Eight years after publishing a landmark thesis outlining the devastation of manmade climate change, the 86-year-old pontiff published a follow-up that warned that some damage was "already irreversible."
"With the passage of time, I have realized that our responses have not been adequate, while the world in which we live is collapsing and may be nearing the breaking point," he wrote.
But the next round of the United Nations climate talks opening in Dubai on November 30 "can represent a change of direction," with real commitments to moving from fossil fuels to clean energy sources such as wind and solar, he said.

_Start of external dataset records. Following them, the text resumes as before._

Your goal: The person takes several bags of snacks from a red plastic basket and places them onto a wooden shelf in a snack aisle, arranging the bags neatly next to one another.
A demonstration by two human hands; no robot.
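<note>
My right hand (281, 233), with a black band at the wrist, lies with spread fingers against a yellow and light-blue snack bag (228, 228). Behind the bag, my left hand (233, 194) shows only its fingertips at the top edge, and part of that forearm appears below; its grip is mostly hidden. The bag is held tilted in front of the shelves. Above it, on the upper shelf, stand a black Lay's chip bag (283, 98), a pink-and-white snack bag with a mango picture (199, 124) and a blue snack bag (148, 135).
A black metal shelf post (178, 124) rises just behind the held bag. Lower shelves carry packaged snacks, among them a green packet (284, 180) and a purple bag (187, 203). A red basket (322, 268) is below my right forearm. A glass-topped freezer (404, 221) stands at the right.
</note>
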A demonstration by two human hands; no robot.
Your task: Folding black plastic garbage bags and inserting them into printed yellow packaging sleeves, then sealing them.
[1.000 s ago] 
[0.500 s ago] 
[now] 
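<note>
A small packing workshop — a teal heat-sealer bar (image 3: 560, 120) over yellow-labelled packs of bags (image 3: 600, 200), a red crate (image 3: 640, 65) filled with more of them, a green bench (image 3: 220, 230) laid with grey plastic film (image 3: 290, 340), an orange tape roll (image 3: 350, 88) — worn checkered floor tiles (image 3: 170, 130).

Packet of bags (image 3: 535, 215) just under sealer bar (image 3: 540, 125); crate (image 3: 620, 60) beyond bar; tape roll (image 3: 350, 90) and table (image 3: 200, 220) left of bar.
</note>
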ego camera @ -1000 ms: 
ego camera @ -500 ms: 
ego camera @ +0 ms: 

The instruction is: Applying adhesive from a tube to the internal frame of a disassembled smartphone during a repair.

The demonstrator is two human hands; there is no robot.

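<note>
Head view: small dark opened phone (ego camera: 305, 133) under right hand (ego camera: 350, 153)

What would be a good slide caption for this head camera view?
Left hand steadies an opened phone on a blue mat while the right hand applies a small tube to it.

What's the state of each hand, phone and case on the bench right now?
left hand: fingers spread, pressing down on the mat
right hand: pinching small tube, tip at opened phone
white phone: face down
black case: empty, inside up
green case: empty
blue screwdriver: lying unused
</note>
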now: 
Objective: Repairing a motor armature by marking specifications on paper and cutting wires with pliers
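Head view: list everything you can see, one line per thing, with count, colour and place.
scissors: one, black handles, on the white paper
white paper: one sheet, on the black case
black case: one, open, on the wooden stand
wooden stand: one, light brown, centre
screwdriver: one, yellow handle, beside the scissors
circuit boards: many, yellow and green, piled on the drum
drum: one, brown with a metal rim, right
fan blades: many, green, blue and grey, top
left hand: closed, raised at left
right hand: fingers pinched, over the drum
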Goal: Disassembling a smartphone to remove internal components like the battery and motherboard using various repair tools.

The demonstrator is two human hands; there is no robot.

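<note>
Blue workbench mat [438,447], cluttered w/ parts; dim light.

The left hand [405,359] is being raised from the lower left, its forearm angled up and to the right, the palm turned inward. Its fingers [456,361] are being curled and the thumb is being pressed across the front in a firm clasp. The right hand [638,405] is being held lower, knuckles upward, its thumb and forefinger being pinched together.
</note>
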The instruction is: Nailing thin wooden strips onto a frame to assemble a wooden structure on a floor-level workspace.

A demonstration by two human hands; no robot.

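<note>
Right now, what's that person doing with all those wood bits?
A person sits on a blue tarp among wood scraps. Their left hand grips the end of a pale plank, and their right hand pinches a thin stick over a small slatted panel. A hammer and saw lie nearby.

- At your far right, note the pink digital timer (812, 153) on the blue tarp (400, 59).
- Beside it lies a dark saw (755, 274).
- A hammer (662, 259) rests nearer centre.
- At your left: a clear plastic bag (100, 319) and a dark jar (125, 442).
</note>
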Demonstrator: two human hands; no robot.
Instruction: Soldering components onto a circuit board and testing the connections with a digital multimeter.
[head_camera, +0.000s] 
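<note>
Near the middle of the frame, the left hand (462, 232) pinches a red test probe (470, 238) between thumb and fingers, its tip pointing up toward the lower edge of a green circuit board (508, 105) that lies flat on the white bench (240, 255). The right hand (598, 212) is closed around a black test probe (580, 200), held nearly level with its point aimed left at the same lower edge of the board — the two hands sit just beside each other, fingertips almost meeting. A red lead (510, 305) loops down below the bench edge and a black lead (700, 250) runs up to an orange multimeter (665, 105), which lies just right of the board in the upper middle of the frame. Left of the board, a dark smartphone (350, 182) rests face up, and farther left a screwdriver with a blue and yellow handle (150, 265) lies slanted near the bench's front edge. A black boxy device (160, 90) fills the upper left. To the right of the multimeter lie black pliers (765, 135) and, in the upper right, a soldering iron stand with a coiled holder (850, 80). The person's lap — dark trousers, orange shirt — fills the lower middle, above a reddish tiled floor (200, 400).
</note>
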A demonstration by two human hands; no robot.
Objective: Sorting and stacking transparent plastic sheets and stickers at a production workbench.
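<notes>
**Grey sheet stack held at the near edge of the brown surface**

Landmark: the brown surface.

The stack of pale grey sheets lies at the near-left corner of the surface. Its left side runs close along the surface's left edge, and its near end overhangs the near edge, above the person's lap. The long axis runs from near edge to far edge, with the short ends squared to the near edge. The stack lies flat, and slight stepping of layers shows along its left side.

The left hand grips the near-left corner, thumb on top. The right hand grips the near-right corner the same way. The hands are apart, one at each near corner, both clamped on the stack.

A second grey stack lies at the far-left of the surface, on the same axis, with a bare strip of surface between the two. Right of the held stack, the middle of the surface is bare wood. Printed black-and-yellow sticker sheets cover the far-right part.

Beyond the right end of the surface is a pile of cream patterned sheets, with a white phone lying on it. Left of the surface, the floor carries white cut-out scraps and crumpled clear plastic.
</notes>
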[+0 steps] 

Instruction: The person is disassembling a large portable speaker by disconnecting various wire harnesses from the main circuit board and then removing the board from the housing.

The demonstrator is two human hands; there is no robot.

The Argentine pontiff's 200-odd page 2015 text, "Laudato Si" ("Praise Be To You"), was an influential call to arms to protect the Earth and sparked global debate unprecedented for a religious text, including commentaries in scientific journals.
Months later, there was a breakthrough in U.N. climate talks in Paris, with nearly every nation on Earth committing to limit warming to "well below" two degrees Celsius above pre-industrial levels.
But the U.N. warned last month that the world is not on track to meet these goals, while climate monitors predict 2023 will be the hottest in human history, with the Northern Hemisphere's summer marked by heatwaves, droughts and wildfires.
In his follow-up Wednesday, running to 12 pages in the original Spanish, Francis expressed hope "that COP28 will allow for a decisive acceleration of energy transition, with effective commitments subject to ongoing monitoring."
He called for "binding forms of energy transition that meet three conditions... efficient, obligatory and readily monitored."
Only a real commitment to change "can enable international politics to recover its credibility," wrote the pope.
He referenced concerns about the U.N. talks being held in oil-rich United Arab Emirates, noting that while it was a "great exporter of fossil fuels" it also made "significant investments" in renewable energy sources.
"To say that there is nothing to hope for would be suicidal, for it would mean exposing all humanity, especially the poorest, to the worst impacts of climate change," wrote Francis.
The original text stated clearly that humanity was to blame for global warming -- a message the pope said he felt required to repeat due to the power of climate scepticism.
He described "certain dismissive and scarcely reasonable opinions that I encounter, even within the Catholic Church."
"Despite all attempts to deny, conceal, gloss over or relativise the issue, the signs of climate change are here and increasingly evident," he wrote.